= PROBLEM TO SOLVE =
Each line below that contains "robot" should be counted. Give only the total.

= Source data =

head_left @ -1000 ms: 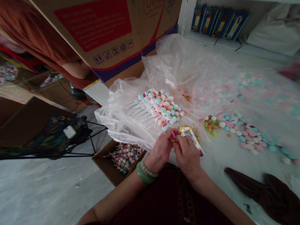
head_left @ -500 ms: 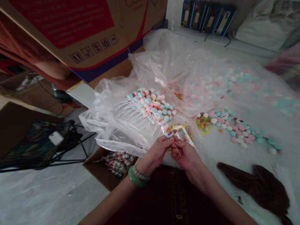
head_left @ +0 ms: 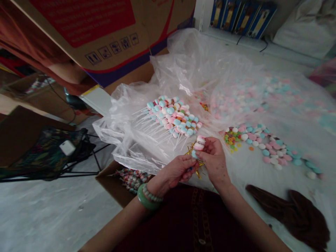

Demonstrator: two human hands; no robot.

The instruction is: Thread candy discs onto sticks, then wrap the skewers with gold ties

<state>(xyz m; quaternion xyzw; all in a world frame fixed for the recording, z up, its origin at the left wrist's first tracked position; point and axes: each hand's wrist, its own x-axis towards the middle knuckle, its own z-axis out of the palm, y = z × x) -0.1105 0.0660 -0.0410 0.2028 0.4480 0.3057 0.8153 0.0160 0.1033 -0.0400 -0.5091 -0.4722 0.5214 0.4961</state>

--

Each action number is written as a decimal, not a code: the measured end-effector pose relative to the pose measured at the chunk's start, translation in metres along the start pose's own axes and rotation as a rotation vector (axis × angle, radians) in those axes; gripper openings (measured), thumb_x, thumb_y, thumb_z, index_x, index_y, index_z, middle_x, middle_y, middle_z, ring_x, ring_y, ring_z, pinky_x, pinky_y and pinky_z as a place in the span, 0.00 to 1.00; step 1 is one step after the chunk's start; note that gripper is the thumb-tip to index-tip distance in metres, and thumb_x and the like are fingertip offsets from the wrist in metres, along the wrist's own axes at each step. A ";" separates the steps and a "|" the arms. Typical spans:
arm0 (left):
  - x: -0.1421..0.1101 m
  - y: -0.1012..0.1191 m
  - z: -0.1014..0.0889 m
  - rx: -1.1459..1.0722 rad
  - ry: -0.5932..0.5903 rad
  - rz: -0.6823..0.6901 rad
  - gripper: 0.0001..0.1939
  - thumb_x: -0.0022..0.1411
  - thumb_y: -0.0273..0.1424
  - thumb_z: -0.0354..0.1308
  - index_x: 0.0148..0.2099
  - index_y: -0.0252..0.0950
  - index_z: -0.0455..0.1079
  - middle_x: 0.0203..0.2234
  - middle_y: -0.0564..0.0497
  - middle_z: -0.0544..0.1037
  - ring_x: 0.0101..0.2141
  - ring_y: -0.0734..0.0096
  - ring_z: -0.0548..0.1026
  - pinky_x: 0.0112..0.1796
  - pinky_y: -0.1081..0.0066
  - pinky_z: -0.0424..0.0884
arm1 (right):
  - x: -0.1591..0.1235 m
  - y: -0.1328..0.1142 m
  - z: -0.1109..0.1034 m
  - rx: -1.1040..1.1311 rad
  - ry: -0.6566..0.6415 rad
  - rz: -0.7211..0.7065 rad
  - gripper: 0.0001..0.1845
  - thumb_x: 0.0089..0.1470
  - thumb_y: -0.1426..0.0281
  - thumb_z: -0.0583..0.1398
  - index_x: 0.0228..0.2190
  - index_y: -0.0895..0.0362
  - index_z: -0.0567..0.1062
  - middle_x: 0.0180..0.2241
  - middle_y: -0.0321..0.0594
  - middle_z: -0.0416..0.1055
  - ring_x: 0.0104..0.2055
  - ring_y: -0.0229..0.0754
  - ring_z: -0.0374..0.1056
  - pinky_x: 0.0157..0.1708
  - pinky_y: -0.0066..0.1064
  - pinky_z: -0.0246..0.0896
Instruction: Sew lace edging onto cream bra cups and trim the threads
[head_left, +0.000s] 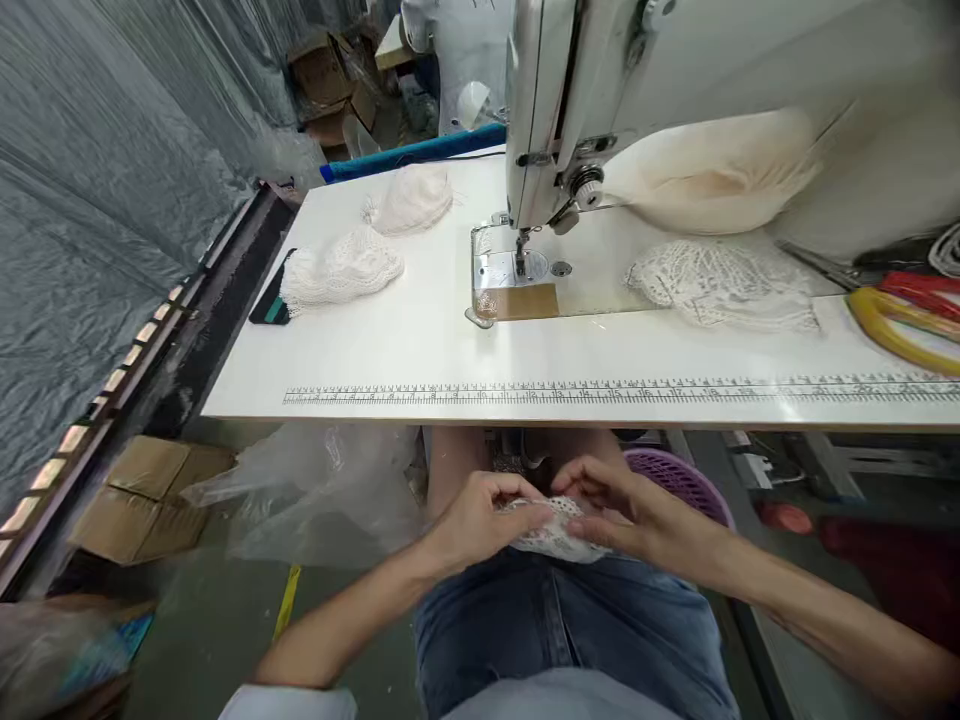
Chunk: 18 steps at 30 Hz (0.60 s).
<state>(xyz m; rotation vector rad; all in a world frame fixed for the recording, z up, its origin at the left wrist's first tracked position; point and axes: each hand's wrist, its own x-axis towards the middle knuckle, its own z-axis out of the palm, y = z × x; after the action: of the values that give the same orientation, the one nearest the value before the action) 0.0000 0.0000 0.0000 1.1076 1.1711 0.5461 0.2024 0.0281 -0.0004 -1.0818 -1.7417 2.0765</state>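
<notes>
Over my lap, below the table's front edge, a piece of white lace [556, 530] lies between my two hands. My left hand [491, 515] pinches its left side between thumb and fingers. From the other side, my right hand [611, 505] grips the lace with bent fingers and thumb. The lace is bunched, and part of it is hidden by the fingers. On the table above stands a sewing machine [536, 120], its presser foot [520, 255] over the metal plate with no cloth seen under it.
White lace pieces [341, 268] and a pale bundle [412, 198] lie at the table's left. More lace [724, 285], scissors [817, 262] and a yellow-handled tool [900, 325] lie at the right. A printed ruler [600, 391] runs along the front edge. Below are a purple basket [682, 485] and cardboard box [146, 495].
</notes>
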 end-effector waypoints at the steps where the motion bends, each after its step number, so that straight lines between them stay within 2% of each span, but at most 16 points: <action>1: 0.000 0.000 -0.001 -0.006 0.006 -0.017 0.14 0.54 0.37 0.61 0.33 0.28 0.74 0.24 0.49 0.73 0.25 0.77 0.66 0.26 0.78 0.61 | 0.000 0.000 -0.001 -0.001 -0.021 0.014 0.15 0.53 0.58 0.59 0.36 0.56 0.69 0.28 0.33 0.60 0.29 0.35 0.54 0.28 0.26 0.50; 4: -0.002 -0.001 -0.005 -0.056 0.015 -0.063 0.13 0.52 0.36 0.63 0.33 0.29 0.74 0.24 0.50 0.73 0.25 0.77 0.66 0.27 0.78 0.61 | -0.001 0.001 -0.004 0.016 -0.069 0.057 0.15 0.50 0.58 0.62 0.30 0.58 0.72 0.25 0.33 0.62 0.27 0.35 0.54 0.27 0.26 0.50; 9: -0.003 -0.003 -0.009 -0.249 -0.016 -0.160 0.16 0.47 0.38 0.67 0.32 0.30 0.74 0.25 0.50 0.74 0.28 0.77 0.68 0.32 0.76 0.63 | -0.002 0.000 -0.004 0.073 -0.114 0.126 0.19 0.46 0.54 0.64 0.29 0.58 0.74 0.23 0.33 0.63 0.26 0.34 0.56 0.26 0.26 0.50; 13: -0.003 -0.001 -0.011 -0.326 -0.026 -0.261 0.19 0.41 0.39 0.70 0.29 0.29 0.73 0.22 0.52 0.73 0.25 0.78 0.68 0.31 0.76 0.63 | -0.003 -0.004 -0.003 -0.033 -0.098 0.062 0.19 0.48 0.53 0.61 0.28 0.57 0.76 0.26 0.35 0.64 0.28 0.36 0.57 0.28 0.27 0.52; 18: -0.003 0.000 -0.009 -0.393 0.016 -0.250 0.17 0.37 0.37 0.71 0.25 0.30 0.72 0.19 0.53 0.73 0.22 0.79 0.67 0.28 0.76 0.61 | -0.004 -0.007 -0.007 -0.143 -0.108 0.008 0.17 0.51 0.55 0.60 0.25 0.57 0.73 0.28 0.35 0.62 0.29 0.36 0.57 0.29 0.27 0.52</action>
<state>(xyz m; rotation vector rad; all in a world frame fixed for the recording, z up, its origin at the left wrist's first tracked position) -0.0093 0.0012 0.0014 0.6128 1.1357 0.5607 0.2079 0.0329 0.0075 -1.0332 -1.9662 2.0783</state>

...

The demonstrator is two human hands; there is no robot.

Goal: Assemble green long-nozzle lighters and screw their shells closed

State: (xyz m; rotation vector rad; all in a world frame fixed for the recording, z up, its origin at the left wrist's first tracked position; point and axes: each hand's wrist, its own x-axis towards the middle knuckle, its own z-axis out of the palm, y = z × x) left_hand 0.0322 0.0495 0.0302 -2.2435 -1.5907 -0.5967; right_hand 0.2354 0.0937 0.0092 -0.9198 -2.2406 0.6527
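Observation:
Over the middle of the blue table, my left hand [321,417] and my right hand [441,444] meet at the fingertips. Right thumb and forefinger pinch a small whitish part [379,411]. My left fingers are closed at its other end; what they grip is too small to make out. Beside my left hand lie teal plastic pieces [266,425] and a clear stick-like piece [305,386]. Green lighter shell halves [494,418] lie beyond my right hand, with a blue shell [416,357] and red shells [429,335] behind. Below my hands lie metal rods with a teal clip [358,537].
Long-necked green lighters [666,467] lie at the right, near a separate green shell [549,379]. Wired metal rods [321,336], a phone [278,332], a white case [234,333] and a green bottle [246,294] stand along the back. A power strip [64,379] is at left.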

= THE ANSWER =
2